BMC Bioinformatics. 2009 Sep 3;10:277. doi: 10.1186/1471-2105-10-277.
Many aspects of biological functions can be modeled by biological networks, such as protein interaction networks, metabolic networks, and gene coexpression networks. Studying the statistical properties of these networks in turn allows us to infer biological function. Complex statistical network models can potentially more accurately describe the networks, but it is not clear whether such complex models are better suited to find biologically meaningful subnetworks.
Recent studies have shown that the degree distribution of the nodes is not an adequate statistic in many molecular networks. We sought to extend this statistic with 2nd and 3rd order degree correlations and developed a pseudo-likelihood approach to estimate the parameters. The approach was used to analyze the MIPS and BIOGRID yeast protein interaction networks, and two yeast coexpression networks. We showed that 2nd order degree correlation information gave better predictions of gene interactions in both protein interaction and gene coexpression networks. However, in the biologically important task of predicting functionally homogeneous modules, degree correlation information performs marginally better in the case of the MIPS and BIOGRID protein interaction networks, but worse in the case of gene coexpression networks.
Our use of dK models showed that incorporation of degree correlations could increase predictive power in some contexts, albeit sometimes marginally, but, in all contexts, the use of third-order degree correlations decreased accuracy. However, it is possible that other parameter estimation methods, such as maximum likelihood, will show the usefulness of incorporating 2nd and 3rd degree correlations in predicting functionally homogeneous modules.
许多生物学功能都可以通过生物网络来建模,例如蛋白质相互作用网络、代谢网络和基因共表达网络。反过来,研究这些网络的统计特性可以帮助我们推断生物学功能。复杂的统计网络模型可以潜在地更准确地描述网络,但尚不清楚这种复杂模型是否更适合发现具有生物学意义的子网。

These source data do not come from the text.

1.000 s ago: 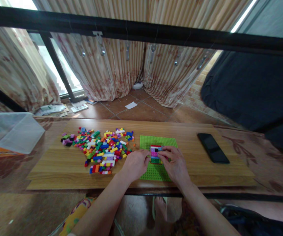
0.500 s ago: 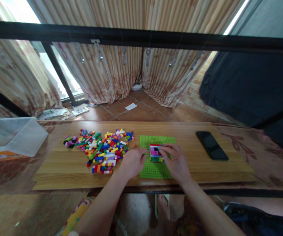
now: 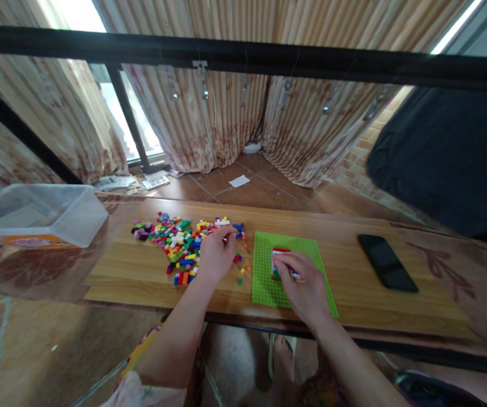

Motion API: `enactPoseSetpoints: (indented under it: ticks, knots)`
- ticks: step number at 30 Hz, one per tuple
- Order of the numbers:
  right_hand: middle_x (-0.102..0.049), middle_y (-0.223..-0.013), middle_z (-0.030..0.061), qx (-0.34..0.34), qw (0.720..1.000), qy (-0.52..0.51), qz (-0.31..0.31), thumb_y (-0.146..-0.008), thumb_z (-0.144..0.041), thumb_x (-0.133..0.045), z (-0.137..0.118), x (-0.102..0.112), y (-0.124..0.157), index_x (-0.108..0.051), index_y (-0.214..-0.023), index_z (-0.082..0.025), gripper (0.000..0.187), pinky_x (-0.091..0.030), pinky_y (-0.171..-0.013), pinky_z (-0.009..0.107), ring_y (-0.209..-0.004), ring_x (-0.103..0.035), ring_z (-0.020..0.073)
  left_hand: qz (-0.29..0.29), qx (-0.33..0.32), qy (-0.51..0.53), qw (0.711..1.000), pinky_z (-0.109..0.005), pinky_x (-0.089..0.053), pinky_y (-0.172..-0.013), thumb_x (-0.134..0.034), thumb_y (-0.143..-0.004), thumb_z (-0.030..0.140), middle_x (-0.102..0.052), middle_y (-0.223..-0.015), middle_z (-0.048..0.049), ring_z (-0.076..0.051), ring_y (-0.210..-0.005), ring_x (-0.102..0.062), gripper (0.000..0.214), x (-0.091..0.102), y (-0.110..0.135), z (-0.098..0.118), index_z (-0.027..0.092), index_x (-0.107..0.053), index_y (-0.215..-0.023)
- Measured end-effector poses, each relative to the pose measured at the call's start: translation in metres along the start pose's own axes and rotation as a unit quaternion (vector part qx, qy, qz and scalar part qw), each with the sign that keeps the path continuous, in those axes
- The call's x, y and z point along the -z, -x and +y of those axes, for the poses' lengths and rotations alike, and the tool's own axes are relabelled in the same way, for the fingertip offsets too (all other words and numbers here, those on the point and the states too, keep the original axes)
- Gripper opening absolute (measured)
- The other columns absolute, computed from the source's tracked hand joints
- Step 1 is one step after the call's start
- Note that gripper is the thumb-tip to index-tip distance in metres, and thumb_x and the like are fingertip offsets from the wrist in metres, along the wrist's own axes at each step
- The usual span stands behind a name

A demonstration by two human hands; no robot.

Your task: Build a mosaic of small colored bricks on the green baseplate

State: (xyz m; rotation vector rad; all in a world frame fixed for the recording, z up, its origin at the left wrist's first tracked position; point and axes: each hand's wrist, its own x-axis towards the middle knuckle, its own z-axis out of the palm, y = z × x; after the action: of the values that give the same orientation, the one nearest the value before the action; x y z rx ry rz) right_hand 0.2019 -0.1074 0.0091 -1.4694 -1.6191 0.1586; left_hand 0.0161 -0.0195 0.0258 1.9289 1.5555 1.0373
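My left hand (image 3: 217,252) hovers over the right side of a heap of loose toy building bricks (image 3: 178,240). Its thumb and fingers are pinched together, and whatever lies between them is too small to make out. A green studded baseplate (image 3: 266,285) lies to the right of the heap. On it sits a small block of joined bricks (image 3: 275,263) in red, white and other colours, mostly covered by my right hand (image 3: 307,280). The right fingers are closed and bent down onto these bricks; their tips are partly hidden, so I cannot tell what they grip.
A black phone (image 3: 387,263) lies on the wooden board (image 3: 345,305) right of the baseplate. Several tiny bricks (image 3: 241,271) are scattered between heap and baseplate. At the far left stands a clear plastic bin (image 3: 63,212). A dark metal bar (image 3: 243,50) crosses beyond the table.
My left hand has moved away from the baseplate's left edge to the brick heap. My right hand has closed in over the joined bricks. The camera view has shifted and tilted slightly.
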Motion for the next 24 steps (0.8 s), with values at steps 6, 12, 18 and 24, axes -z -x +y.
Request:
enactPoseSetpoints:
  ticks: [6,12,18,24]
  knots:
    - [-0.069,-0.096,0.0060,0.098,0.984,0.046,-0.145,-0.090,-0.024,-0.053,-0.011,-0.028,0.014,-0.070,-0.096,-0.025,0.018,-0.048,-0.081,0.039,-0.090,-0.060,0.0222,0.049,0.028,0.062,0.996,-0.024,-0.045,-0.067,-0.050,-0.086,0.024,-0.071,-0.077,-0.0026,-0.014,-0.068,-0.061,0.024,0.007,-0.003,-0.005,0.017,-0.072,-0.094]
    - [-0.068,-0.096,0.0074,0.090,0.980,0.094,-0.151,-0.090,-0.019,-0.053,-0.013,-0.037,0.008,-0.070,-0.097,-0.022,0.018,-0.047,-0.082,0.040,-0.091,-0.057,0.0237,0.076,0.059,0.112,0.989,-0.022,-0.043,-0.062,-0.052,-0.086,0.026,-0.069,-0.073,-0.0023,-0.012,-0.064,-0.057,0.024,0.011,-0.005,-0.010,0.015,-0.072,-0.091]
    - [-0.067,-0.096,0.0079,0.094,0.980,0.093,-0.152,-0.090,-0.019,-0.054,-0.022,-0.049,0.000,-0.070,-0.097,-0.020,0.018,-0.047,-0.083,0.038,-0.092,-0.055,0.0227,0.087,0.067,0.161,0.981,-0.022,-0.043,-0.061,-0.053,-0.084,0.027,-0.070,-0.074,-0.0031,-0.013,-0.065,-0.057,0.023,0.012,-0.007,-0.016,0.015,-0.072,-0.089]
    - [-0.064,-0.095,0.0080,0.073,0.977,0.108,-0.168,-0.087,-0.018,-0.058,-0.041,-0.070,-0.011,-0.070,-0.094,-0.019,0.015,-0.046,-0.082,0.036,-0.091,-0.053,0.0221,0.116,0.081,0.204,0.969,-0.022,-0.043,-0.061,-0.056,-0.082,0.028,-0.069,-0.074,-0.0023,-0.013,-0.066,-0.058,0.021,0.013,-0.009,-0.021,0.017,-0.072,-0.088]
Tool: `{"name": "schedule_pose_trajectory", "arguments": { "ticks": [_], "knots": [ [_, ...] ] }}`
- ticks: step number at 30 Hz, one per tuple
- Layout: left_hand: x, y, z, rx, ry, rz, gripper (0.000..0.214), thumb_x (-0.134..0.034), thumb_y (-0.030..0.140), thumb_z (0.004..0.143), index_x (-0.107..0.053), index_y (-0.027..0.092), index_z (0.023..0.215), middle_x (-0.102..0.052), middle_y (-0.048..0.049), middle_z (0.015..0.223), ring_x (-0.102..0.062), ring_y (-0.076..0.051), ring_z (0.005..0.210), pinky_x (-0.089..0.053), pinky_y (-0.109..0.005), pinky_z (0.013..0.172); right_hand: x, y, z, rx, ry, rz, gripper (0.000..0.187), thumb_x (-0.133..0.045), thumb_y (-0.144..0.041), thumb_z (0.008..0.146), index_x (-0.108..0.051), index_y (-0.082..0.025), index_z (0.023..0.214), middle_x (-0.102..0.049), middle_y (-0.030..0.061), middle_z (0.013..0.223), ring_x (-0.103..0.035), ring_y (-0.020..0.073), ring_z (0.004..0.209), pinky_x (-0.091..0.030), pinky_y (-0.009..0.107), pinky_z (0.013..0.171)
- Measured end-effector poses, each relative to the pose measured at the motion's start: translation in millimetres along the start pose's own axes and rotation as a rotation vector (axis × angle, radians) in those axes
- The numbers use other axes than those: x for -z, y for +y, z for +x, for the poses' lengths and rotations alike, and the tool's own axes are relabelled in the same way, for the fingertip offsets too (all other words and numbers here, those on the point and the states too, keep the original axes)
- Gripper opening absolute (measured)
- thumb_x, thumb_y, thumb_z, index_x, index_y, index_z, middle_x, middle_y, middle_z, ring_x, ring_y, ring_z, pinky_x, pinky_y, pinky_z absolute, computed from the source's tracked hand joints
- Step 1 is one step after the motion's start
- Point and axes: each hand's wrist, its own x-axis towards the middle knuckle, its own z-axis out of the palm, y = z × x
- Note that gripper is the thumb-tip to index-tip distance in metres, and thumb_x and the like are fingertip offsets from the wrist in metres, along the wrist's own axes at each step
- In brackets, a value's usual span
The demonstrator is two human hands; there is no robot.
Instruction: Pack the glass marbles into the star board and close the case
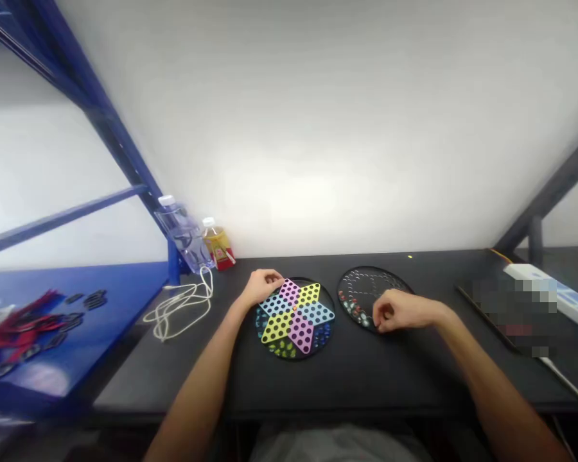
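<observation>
The left hand (264,287) rests at the upper left rim of the star board (293,333), its fingers loosely curled; whether it holds a marble cannot be told. The right hand (395,310) sits well apart to the right, fingers bent down at the lower edge of the round board (373,282), and what lies inside them is hidden, so its grip cannot be told either. The star board is a black disc under a six-pointed star of pink, yellow and blue perforated arms, with marbles (283,349) lying in the black wedges between the arms, green near the person and blue to the right. The round board is black and dotted with small holes, with red, green and white marbles (352,304) clustered along its left side, just beside the right hand's fingers. Both boards lie on the dark desk (347,385), just apart from each other. To the left a white cable (180,314) lies in loose loops, and behind it stand a clear bottle (183,234) and a yellow-labelled bottle (216,245). At the far right lies a white power strip (534,285), partly blurred out.
</observation>
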Motion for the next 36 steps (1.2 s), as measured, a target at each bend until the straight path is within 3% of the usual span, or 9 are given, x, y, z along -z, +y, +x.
{"name": "schedule_pose_trajectory", "arguments": {
  "ticks": [2,6,8,15,23,36],
  "knots": [
    [-0.4,-0.1,0.1,-0.003,0.002,-0.004,0.029,-0.062,0.041,0.077,-0.076,0.017,0.086,-0.072,-0.0044,0.074,-0.061,-0.016,0.066,-0.045,-0.025,0.063,2.9,6.9,2.6,-0.018,0.037,0.01,0.019,-0.072,-0.032,0.064,-0.076,-0.017,0.075,-0.069,0.0047,0.066,-0.058,0.0173,0.061,-0.041,0.026,0.057],
    [-0.3,-0.7,0.4,-0.002,0.01,-0.018,0.027,-0.063,0.04,0.077,-0.076,0.018,0.085,-0.071,-0.0039,0.074,-0.062,-0.017,0.068,-0.045,-0.026,0.064,16.7,23.2,23.9,-0.039,0.303,0.046,0.023,-0.071,-0.037,0.067,-0.075,-0.015,0.073,-0.07,0.0063,0.068,-0.06,0.0196,0.066,-0.043,0.027,0.061],
    [0.2,-0.7,0.2,-0.005,0.006,-0.021,0.027,-0.063,0.04,0.077,-0.076,0.018,0.084,-0.071,-0.0038,0.073,-0.061,-0.016,0.067,-0.045,-0.025,0.063,23.5,26.6,39.0,-0.021,0.369,0.043,0.023,-0.07,-0.037,0.067,-0.075,-0.016,0.073,-0.071,0.0062,0.071,-0.061,0.0202,0.069,-0.044,0.028,0.064],
    [-0.1,-1.6,-0.9,-0.018,0.01,-0.035,0.028,-0.062,0.04,0.077,-0.076,0.017,0.085,-0.071,-0.0043,0.073,-0.062,-0.016,0.067,-0.046,-0.026,0.065,18.3,17.2,68.8,0.034,0.233,0.13,0.028,-0.069,-0.042,0.07,-0.075,-0.015,0.075,-0.07,0.0056,0.071,-0.06,0.0189,0.068,-0.044,0.027,0.062],
    [-1.6,-4.6,-1.0,0.003,0.029,-0.036,0.029,-0.062,0.041,0.077,-0.076,0.016,0.085,-0.072,-0.0048,0.074,-0.062,-0.017,0.068,-0.047,-0.026,0.066,4.7,35.8,72.4,0.048,0.451,0.233,0.038,-0.061,-0.05,0.079,-0.07,-0.013,0.073,-0.065,0.0045,0.065,-0.055,0.014,0.057,-0.04,0.024,0.053],
    [1.5,-9.6,1.5,-0.017,0.014,-0.04,0.027,-0.058,0.039,0.08,-0.076,0.018,0.082,-0.074,-0.0037,0.08,-0.066,-0.018,0.075,-0.049,-0.026,0.072,-9.0,33.2,75.4,0.058,0.622,-0.028,0.036,-0.052,-0.043,0.084,-0.069,-0.016,0.067,-0.068,0.0046,0.067,-0.058,0.0174,0.063,-0.041,0.026,0.061]
  ]
}}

最近的研究表明,在许多分子网络中,节点的度分布并不是一个充分的统计量。我们试图通过二阶和三阶度相关来扩展这个统计量,并开发了一种伪似然方法来估计参数。该方法用于分析酵母蛋白质相互作用网络 MIPS 和 BIOGRID,以及两个酵母共表达网络。我们表明,二阶度相关信息可以更好地预测蛋白质相互作用和基因共表达网络中的基因相互作用。然而,在预测功能同质模块这一生物学上重要的任务中,在 MIPS 和 BIOGRID 蛋白质相互作用网络的情况下,度相关信息的性能略有提高,但在基因共表达网络的情况下则较差。
我们使用 dK 模型表明,在某些情况下,纳入度相关性可以提高预测能力,尽管有时只是略有提高,但在所有情况下,使用三阶度相关性都会降低准确性。然而,也有可能其他参数估计方法,如最大似然法,将显示在预测功能同质模块时纳入二阶和三阶度相关性的有用性。